Modi had been active in the UCSD housing group on Facebook for some time before launching Campusly.

“The spreadsheet was literally my ‘I don’t have a product; I’m just going to build a spreadsheet and see what happens’ tactic,” he told the UCSD Guardian.

Originally, Modi had plans to build a more general online rental community, similar to Craigslist, in order to help renters. His plans changed after realizing that certain groups of people, whom he calls “infinity groups,” choose their rentals based on proximity to a specific area in mind — a category that includes college students.

“In colleges, students turn over every few years, so what happens is [they] graduate at the end of the year [and then their] apartments become vacant. That may not be the case if you’re living in suburbia with your family; you may rent for 10 years or longer,” Modi explained. “And so we started looking at college students a little bit more.”
Facebook was a major source of insight for Modi, who said that after spending months studying patterns on the UCSD Housing group, he was surprised to see a disproportionately high ratio of students looking for housing to  those looking for available spaces.

“If [students] have social media, Twitter, Facebook and they’re going to school actively, what is it that’s preventing them from finding a place right away, so much that they’re looking for places for as long as a month?” Modi said. “I can’t quite put my finger on it, but I think that [Campusly] could cut that time down for them.

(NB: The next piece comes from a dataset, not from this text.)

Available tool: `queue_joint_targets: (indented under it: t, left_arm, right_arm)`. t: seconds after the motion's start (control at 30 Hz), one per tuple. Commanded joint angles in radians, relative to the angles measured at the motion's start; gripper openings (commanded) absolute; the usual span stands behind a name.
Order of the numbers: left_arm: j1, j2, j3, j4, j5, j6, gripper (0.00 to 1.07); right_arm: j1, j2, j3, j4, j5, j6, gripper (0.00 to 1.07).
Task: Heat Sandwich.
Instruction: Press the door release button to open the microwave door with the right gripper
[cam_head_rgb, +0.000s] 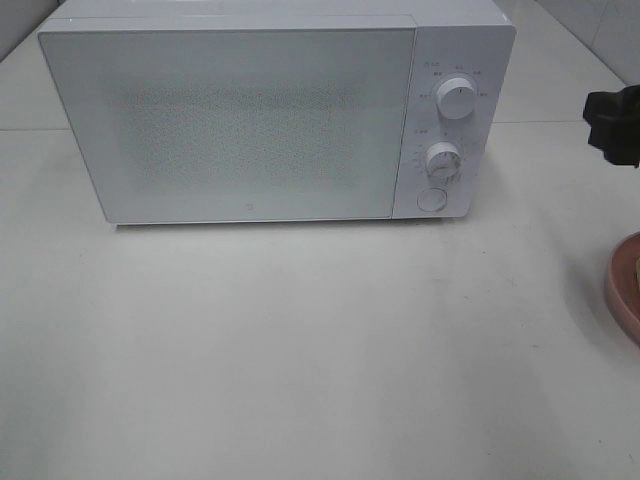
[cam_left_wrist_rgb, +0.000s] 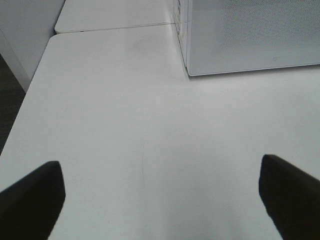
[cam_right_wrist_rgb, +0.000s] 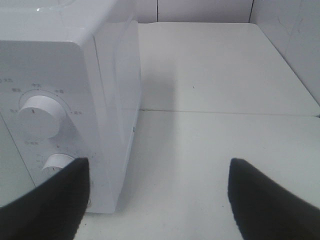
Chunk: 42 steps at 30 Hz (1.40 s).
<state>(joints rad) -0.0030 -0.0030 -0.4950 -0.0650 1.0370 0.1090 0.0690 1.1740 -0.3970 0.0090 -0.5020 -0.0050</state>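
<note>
Sandwich (cam_head_rgb: 635, 266) apart from right end effector (cam_head_rgb: 597, 126)

Light is bright, flat and diffuse, washing the white table (cam_left_wrist_rgb: 150, 125) nearly featureless. Straight ahead of the right gripper (cam_right_wrist_rgb: 157, 175) a faint grey shadow lies beside the microwave (cam_right_wrist_rgb: 110, 75). Its jaws, and those of the left gripper (cam_left_wrist_rgb: 160, 180), look dark, soft-edged and out of focus.
</note>
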Motion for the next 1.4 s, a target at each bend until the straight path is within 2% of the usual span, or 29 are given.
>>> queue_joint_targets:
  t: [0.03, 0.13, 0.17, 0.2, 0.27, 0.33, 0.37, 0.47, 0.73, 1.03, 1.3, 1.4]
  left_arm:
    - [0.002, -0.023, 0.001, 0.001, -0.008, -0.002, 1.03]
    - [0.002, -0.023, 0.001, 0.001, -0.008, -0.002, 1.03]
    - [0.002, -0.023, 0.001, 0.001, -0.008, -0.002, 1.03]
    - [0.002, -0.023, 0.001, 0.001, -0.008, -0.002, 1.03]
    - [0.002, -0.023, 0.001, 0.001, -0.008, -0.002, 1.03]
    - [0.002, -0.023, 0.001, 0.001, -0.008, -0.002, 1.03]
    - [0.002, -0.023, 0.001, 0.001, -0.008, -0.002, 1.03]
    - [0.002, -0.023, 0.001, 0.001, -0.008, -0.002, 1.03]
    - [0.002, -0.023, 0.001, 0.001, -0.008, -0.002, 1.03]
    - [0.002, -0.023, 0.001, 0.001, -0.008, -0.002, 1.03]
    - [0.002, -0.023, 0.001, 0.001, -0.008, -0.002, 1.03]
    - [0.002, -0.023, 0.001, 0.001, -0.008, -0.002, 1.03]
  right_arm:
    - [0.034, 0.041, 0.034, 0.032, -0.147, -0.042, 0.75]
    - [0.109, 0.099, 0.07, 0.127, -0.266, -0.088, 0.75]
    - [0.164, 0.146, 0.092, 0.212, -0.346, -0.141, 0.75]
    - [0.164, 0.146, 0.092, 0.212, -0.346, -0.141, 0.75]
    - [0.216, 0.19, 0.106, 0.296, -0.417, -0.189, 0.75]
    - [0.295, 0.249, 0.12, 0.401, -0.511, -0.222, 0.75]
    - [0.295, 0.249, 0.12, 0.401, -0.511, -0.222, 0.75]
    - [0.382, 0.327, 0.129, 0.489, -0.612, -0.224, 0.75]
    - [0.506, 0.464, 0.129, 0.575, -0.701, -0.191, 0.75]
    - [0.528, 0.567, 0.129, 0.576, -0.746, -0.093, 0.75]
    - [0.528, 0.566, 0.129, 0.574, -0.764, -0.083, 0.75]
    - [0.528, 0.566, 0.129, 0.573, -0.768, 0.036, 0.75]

That’s a lot of energy spent worrying about where you’re going to live, and that energy could be better spent on your classes or engaging with university events.”

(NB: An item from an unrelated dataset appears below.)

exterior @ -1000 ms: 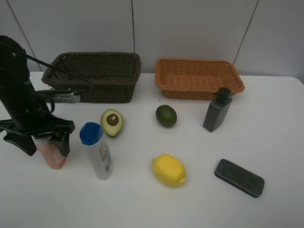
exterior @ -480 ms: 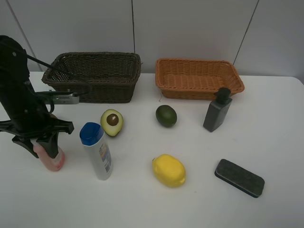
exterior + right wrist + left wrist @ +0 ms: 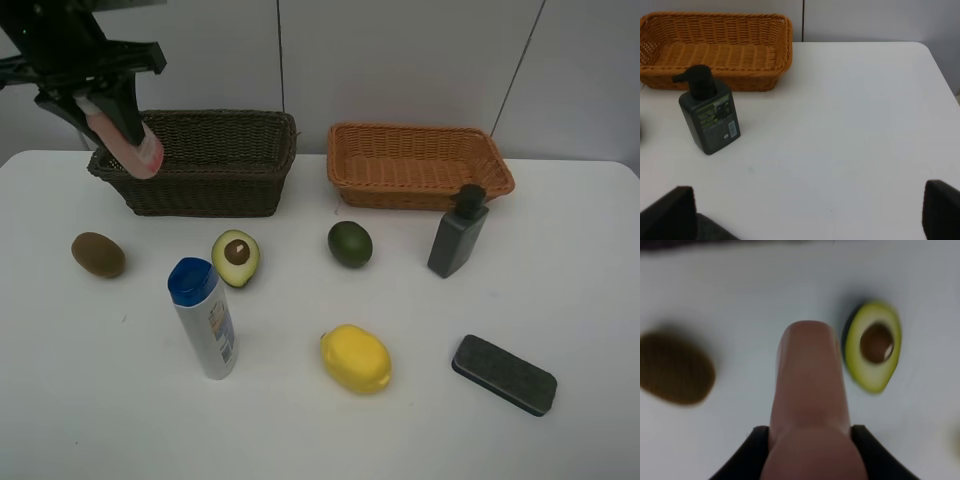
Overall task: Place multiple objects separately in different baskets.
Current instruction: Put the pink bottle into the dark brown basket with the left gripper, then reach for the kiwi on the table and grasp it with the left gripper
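White table (image 3: pixel 585 300) before a pale grey wall (image 3: pixel 400 60) with dark seams

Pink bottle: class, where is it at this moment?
In the exterior high view the pink bottle hangs at upper left in the left gripper, at the left end of the dark basket.

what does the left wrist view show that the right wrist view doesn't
Only left wrist: the pink bottle gripped in the left claw, a fuzzy brown kiwi and a halved avocado with pit. Only right wrist: the orange-tan woven wicker basket and a dark grey pump bottle standing near it. Both: the white table.
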### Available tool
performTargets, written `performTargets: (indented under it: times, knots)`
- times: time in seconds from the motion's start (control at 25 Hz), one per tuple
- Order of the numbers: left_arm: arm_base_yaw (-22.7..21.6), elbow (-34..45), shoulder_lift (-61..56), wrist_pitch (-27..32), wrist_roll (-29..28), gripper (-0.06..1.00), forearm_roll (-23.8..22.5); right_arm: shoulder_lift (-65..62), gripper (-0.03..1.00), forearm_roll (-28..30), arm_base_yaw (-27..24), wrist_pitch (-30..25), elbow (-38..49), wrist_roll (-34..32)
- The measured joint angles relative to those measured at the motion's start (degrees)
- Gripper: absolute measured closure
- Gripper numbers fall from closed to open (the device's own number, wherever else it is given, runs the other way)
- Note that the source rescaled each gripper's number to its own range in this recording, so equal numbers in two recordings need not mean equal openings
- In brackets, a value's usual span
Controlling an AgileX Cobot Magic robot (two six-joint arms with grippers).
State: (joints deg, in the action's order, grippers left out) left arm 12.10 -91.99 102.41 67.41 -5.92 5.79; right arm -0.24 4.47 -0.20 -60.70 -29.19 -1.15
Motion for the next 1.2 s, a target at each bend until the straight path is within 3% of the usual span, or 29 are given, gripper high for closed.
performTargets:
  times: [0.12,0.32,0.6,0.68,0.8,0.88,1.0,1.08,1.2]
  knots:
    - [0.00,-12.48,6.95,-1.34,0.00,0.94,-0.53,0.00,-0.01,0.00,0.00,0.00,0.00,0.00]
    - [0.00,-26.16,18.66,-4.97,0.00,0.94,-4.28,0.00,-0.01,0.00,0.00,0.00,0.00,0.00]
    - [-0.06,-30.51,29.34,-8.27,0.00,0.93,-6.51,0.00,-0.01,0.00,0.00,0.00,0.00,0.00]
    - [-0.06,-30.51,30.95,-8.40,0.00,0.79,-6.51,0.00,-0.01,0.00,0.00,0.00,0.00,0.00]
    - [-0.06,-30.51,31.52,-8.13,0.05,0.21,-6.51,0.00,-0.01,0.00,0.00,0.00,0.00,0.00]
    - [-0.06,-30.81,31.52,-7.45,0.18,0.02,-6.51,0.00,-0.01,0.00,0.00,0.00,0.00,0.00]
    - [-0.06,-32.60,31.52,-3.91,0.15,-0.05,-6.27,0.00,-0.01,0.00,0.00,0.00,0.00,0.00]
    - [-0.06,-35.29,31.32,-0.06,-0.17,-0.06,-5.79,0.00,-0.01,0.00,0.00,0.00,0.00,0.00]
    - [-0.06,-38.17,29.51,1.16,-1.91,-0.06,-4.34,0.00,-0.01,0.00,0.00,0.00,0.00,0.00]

Campusly creates a secure off-campus housing community by listing empty rooms, roommates and apartments available from UCSD students. Modi developed the idea through hundreds of interviews with students and renters, researching the market while developing his product. His searchable spreadsheet had thousands of views in only a couple months. Now Campusly is a fully functional housing resource.

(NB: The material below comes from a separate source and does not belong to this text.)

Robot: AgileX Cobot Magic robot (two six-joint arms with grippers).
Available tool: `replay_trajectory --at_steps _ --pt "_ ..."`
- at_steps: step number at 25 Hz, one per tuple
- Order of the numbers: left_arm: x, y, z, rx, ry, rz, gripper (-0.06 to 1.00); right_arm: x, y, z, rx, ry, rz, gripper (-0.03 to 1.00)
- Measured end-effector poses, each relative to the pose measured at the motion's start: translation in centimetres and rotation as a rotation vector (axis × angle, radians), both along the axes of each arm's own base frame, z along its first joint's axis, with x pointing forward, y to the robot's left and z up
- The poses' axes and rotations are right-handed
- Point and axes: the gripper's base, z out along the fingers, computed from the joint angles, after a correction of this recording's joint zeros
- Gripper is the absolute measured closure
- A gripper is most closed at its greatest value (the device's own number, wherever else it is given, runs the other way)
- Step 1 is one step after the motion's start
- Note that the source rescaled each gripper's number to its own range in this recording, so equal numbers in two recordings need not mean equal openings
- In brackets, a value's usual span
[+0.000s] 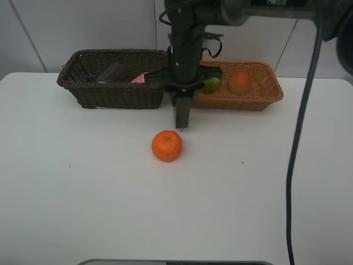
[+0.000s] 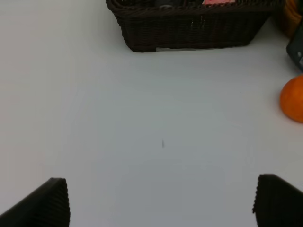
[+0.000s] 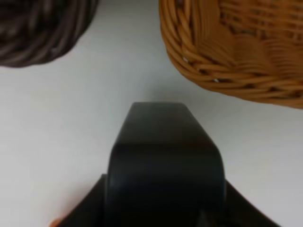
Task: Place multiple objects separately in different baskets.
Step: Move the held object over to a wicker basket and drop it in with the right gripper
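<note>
Just open table (image 1: 83, 182) round orange (image 1: 166, 146), right end effector (image 1: 182, 118) btwn baskets

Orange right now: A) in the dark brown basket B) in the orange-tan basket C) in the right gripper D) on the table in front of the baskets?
D: the orange sits on the white table, with the right gripper just behind it.
</note>
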Motion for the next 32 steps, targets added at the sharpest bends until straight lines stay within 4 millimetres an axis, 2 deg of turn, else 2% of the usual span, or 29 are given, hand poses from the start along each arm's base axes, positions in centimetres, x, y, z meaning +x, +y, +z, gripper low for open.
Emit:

But Modi wants Campusly to serve students in more ways than in just finding housing; he wants students to use the website to find others who live nearby and to build a social network that’s comfortably close to home. He explained that his own experiences living off campus as a UCSD student motivated this idea: Modi and his roommates often had busy, conflicting schedules, which left him alone for most of the time he spent at home.

“The problem I had was that I didn’t know who else I could connect with,” Modi said. “Thinking, ‘Do I really want to go all the way on campus and sit at the library or at Price Center?’ That awkwardness — it’s like a borderline between loneliness, but not really loneliness because you have friends, but none of them are around, and so you almost feel like you have no one.”

Modi designed his website to be a tool to not only find housing, but to find a reliable community. The website connects users in a specific area to help arrange carpools, study groups, grocery runs and even helps find people to split an Uber with you — all without ever sharing your address with anyone. This network tries to prevent commuters from feeling separated from the campus community.

“Imagine if there were a cluster of 50-plus students in Clairemont Mesa and they could get together, get to know each other, not have to trek over to campus but still feel like they belong in a social group with other students from UCSD,” Modi said. “It tightens the bond back to the university by providing a sort of virtual campus, off campus.”